#### EXERCISE DESCRIPTION:
Please write out the whole listing that follows exactly; the pictures stay out.

#### INFORMATION SUPPLIED:
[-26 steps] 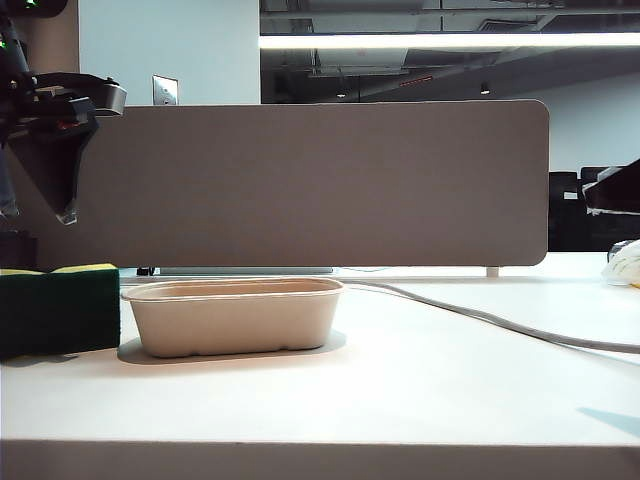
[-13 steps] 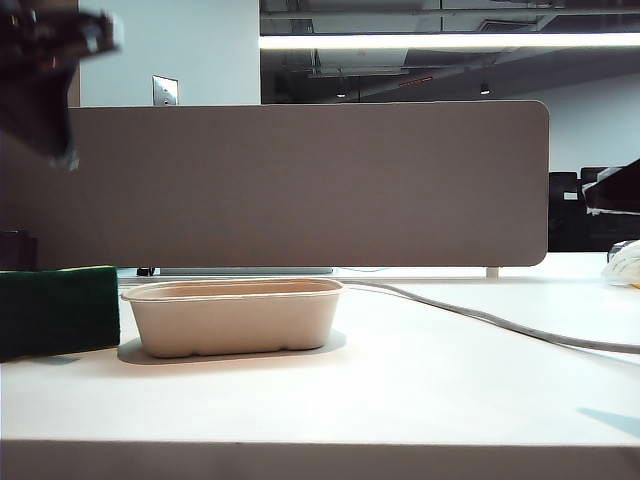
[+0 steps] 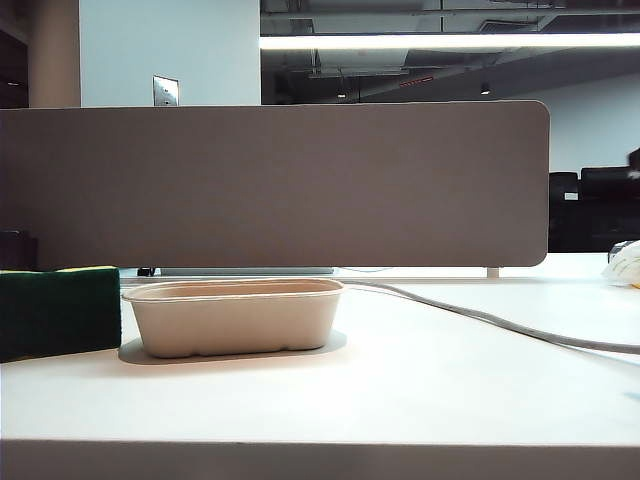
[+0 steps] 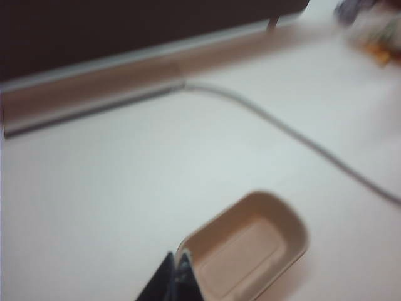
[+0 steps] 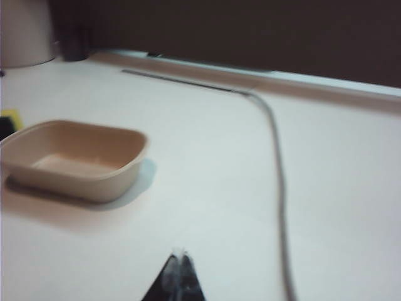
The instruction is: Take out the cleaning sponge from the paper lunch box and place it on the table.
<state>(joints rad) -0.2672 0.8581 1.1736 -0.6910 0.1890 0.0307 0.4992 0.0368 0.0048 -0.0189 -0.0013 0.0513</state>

#### REPLY TO THE EXERCISE:
[-26 steps] 
[-13 steps] 
[+0 steps] 
[+0 steps] 
[+0 steps] 
The instruction is: Take out the cleaning sponge from the paper lunch box and place it on the table.
<state>(joints rad) -0.2672 0.8581 1.1736 -0.6910 0.1890 0.0307 0.4992 0.0368 0.0048 -0.0189 -0.0013 0.0513</state>

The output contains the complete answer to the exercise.